WORK REQUIRED
In the listing that follows, the lines starting at the one containing "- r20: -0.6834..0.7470" and ending at the one containing "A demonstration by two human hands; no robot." are to be returned exactly, both boundary lines included, and no others.

SUPPLIED RECORDS
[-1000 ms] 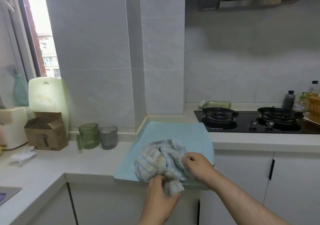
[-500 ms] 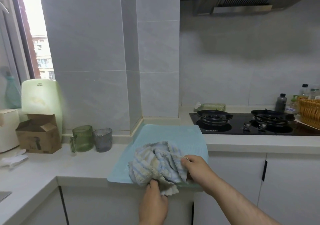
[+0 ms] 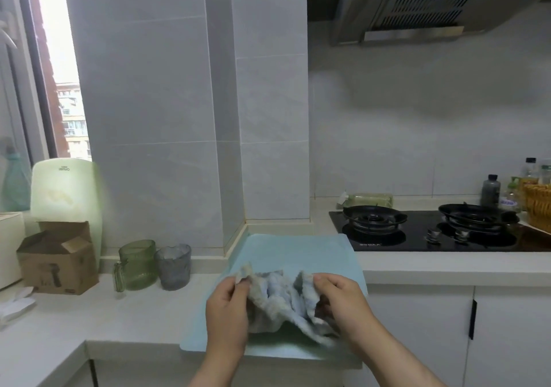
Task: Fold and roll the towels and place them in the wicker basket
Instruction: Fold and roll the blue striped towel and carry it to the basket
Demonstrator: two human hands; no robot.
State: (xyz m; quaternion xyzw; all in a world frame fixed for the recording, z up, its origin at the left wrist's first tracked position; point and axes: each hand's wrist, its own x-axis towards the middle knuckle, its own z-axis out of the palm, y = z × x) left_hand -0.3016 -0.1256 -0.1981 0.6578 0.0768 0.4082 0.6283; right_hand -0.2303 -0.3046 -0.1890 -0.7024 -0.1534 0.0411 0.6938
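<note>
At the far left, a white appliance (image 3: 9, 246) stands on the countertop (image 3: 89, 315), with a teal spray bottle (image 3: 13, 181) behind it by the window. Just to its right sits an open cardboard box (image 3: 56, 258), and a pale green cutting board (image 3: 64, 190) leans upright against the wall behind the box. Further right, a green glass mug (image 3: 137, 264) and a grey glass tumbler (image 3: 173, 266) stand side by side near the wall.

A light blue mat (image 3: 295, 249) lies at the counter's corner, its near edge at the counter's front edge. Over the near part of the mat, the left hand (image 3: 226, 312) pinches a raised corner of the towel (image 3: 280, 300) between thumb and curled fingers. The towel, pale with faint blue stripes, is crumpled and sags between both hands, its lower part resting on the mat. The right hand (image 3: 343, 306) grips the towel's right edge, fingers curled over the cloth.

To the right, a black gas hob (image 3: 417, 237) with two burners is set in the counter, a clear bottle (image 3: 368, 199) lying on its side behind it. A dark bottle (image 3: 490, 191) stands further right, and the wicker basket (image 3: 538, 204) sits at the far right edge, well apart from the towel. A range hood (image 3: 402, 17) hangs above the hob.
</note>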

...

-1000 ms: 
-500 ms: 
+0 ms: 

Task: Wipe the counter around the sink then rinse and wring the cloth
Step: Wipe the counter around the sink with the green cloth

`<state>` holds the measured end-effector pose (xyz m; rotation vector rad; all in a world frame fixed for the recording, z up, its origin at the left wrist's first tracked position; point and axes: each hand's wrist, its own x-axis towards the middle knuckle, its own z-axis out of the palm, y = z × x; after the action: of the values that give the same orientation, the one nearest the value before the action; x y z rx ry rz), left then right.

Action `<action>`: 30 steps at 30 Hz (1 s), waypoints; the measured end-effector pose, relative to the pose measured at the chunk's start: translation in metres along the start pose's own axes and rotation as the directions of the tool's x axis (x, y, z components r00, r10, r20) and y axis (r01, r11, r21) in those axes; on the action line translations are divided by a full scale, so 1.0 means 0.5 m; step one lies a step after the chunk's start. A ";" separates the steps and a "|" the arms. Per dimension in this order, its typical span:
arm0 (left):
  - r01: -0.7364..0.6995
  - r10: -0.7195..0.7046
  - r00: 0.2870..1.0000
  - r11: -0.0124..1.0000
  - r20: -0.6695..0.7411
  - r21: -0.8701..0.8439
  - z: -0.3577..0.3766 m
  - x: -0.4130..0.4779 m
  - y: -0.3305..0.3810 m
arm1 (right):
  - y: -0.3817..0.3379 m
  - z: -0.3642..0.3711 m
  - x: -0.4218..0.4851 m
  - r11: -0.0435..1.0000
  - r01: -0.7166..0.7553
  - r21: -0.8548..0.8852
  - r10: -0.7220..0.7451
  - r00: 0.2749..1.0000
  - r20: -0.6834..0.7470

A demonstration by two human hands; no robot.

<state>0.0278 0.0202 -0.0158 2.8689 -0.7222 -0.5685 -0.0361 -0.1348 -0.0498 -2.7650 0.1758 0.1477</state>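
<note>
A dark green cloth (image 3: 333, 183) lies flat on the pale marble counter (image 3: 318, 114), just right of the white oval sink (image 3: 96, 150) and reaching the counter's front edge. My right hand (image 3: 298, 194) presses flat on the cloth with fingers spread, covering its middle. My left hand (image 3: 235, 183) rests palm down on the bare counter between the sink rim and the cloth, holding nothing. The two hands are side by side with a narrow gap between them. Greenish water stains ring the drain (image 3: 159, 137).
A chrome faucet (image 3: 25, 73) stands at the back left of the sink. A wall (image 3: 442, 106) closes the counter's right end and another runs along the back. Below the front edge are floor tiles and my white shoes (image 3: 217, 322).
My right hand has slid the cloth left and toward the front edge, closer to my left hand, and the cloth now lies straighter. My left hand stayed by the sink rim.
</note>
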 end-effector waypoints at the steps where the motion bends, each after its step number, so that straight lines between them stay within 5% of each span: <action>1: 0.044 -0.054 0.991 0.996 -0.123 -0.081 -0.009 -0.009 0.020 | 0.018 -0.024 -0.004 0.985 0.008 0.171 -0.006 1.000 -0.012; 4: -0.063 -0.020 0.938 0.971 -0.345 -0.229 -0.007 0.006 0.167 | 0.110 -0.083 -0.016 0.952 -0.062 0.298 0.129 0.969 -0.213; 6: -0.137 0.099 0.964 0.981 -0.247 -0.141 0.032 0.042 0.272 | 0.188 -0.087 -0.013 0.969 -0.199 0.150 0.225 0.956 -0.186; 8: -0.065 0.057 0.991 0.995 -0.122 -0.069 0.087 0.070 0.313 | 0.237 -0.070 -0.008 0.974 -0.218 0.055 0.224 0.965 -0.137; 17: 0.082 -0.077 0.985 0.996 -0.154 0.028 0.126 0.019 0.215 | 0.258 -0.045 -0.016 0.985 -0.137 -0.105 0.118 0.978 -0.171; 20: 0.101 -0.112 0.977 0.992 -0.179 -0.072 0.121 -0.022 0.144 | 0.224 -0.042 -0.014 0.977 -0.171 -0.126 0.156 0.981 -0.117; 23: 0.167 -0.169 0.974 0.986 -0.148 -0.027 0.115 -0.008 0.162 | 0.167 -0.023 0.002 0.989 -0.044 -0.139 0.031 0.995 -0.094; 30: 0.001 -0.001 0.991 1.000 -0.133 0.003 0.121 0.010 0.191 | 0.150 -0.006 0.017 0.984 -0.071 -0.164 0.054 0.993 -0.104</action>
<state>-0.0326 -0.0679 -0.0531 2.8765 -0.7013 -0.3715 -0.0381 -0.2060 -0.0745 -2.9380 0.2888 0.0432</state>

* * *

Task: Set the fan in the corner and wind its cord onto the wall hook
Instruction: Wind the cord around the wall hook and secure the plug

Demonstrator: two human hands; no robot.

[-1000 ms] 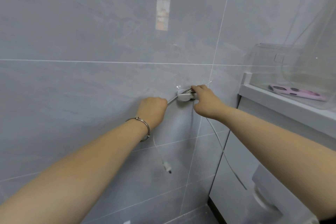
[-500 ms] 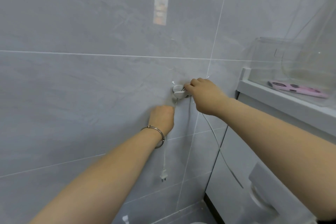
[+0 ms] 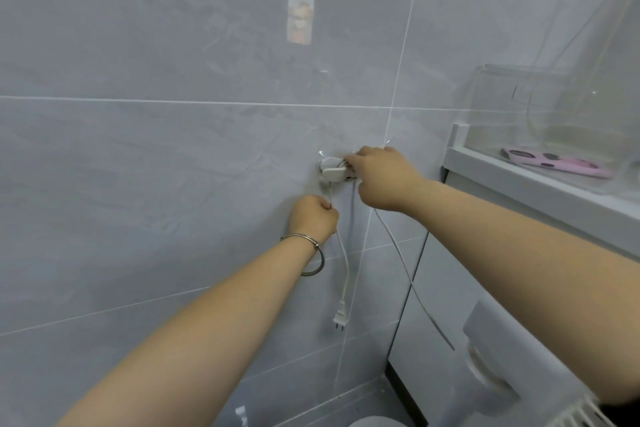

RESULT OF THE TASK
  - r20: -0.6834..0.7470

A demonstration by two human hands; no robot.

The answer is complete, and the exercise is done.